In Luck on Tobacco.
"Like it?" He repeated the reporter's question. "Like it? Sure; who wouldn't? Only thing is, we're loaned to the French army, as I told you, and the French never have learnt how to cook a man's size breakfast. Now, how in the name of time can a railroad man do a day's work when he begins it on nothin' but coffee and a hunk of sour bread? But we've been runnin in luck lately, buyin eggs and things off the people along the line, and gettin' a little stuff from the U.S.Q.M. now and then, so we make out pretty well. The only thing that got our goat was when they offered us the French tobacco ration—seein' as we were in their army, they thought we were entitled to it. We took one whiff apiece—and then we said 'Nix!' Since Christmas, though, we've come into luck," he added, pulling a big hunk of long-cut out of his Canadian blouse. "Have a chew?
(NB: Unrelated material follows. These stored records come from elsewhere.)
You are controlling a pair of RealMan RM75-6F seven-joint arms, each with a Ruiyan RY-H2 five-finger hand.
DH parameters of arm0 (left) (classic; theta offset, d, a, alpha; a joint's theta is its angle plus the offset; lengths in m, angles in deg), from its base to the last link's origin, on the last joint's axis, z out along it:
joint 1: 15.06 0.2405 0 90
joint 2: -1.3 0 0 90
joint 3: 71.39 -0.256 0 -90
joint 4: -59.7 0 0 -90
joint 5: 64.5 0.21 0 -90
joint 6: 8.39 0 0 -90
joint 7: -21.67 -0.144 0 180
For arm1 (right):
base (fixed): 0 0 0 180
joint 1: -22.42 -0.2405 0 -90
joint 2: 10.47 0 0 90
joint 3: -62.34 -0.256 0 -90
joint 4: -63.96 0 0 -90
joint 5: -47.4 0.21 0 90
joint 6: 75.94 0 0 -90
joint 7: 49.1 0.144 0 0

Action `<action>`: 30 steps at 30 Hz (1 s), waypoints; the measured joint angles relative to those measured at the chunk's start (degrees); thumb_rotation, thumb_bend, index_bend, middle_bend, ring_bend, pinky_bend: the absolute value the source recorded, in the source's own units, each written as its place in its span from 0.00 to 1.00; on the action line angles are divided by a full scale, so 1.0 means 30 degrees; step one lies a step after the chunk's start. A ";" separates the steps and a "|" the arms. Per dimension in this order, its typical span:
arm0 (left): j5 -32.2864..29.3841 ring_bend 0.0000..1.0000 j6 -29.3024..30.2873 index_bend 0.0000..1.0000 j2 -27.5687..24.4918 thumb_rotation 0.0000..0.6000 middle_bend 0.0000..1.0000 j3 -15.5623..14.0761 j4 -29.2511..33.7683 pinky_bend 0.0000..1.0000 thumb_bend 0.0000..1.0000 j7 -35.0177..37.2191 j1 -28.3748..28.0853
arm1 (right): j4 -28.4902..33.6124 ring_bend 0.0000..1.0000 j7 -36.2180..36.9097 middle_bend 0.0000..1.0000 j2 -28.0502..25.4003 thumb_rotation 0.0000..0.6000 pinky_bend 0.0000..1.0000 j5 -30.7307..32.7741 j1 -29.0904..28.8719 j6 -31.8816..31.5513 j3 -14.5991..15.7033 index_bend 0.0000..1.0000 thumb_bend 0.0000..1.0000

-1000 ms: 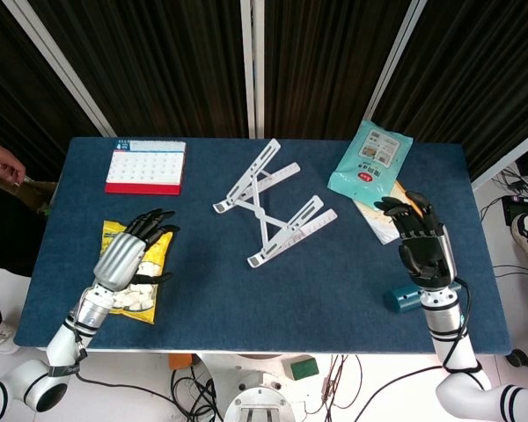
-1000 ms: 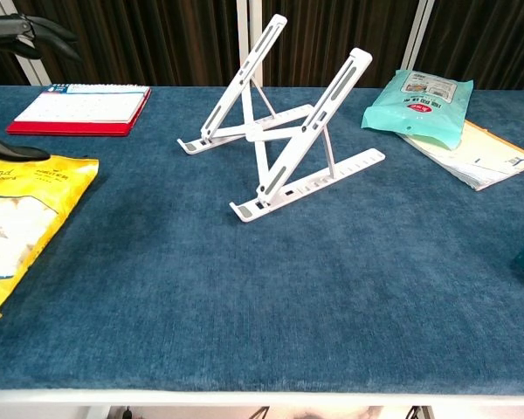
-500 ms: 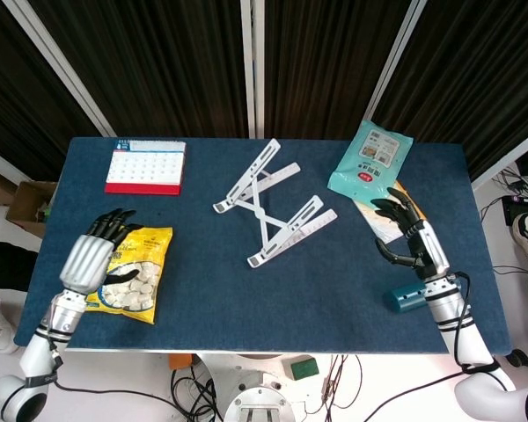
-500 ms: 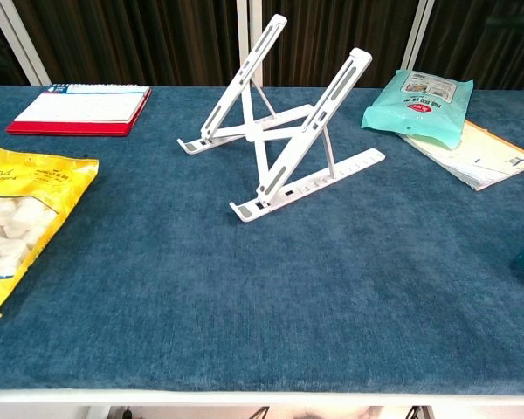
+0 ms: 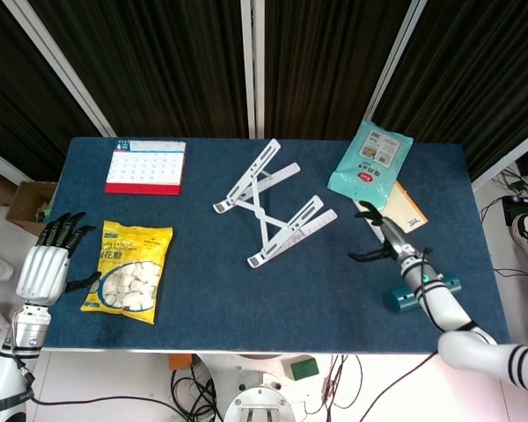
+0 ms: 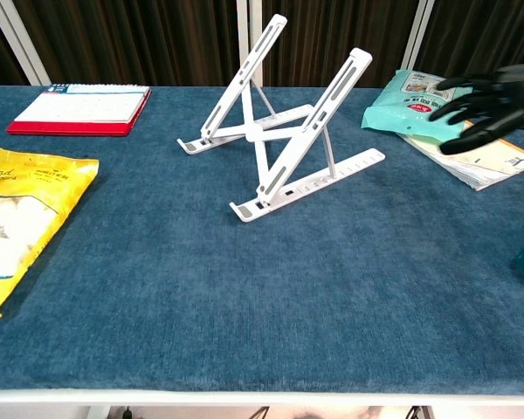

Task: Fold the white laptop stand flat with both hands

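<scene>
The white laptop stand [image 5: 270, 206] [image 6: 284, 131] stands unfolded at the middle of the blue table, its two arms raised at a slant over its base rails. My right hand [image 5: 385, 236] [image 6: 482, 106] hovers to the right of the stand, fingers spread, holding nothing and clear of it. My left hand [image 5: 45, 265] is off the table's left edge, fingers apart and empty, far from the stand; the chest view does not show it.
A yellow snack bag [image 5: 128, 281] [image 6: 17, 218] lies front left. A red-edged calendar [image 5: 146, 166] [image 6: 80, 108] sits back left. A teal wipes pack [image 5: 370, 160] [image 6: 417, 106] rests on a paper envelope [image 6: 485, 157] at back right. A teal object [image 5: 405, 296] lies near the front right.
My left hand has drawn back leftward off the snack bag and past the table edge. My right hand has lowered and moved left toward the stand, entering the chest view.
</scene>
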 measured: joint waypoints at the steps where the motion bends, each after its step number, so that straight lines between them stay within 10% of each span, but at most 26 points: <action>1: 0.0069 0.07 0.0048 0.25 -0.0015 1.00 0.10 -0.0005 0.0032 0.15 0.00 0.0021 0.0034 | -0.0490 0.08 -0.0558 0.19 0.0636 1.00 0.15 0.0612 -0.0601 0.0270 -0.0192 0.05 0.07; 17: 0.0306 0.07 0.0792 0.25 -0.0130 1.00 0.10 0.0076 -0.0171 0.15 0.00 0.0930 0.0715 | -0.4196 0.06 -1.0579 0.20 0.5863 1.00 0.06 0.4035 -0.5746 0.0596 0.0207 0.09 0.02; 30: 0.0454 0.07 0.1033 0.25 -0.0077 1.00 0.10 0.0025 -0.0502 0.15 0.00 0.1463 0.1141 | -0.5083 0.06 -0.8934 0.24 0.7263 1.00 0.05 0.1571 -0.5180 0.0101 -0.0449 0.15 0.13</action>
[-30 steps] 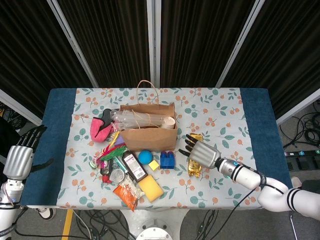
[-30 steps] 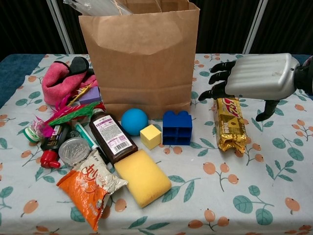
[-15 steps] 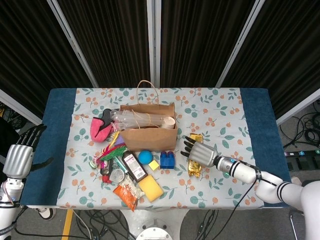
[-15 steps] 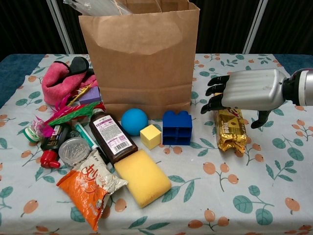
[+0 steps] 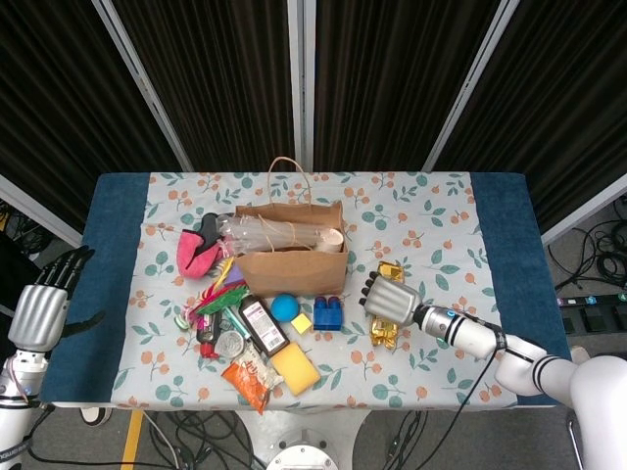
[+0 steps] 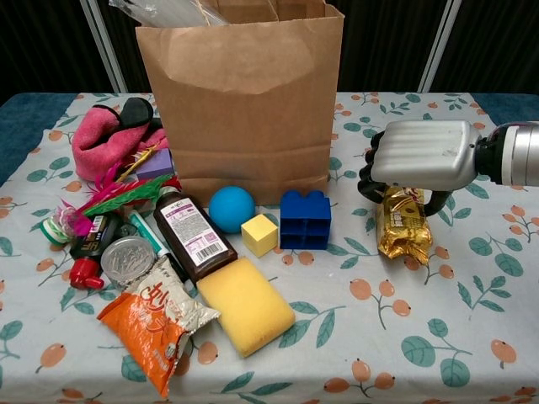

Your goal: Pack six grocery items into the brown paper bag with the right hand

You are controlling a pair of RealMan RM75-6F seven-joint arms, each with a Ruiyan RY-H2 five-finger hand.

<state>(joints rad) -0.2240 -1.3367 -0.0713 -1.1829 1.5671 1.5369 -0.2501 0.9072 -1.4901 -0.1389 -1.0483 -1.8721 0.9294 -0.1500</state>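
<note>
The gold foil snack packet lies on the table, right of the brown paper bag. The right hand has dropped onto it, and its fingers, spread a moment ago, now curl around the packet's far end. The left hand hangs open beyond the table's left edge.

We see matt brown paper bag, shiny crinkled gold foil packet, brushed-metal-look right hand with black glossy fingers, porous matt yellow sponge, glossy plastic blue block, printed floral cloth tablecloth.
</note>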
"Danger? Hell! What'd we come over for, a Sunday school picnic? No, when you come right down to it there isn't much. If we get the tip, we just crawl into the dugouts along the road, and shuffle the pasteboards until we get the signal that the party is over. I've had livelier times 'n this out west, with washouts and wrecks and beatin' off a crowd of greasers from the tracks when they went wild, many a time. [No, sir, war hasn't got much new in the movie thrill line for a railroad man!"]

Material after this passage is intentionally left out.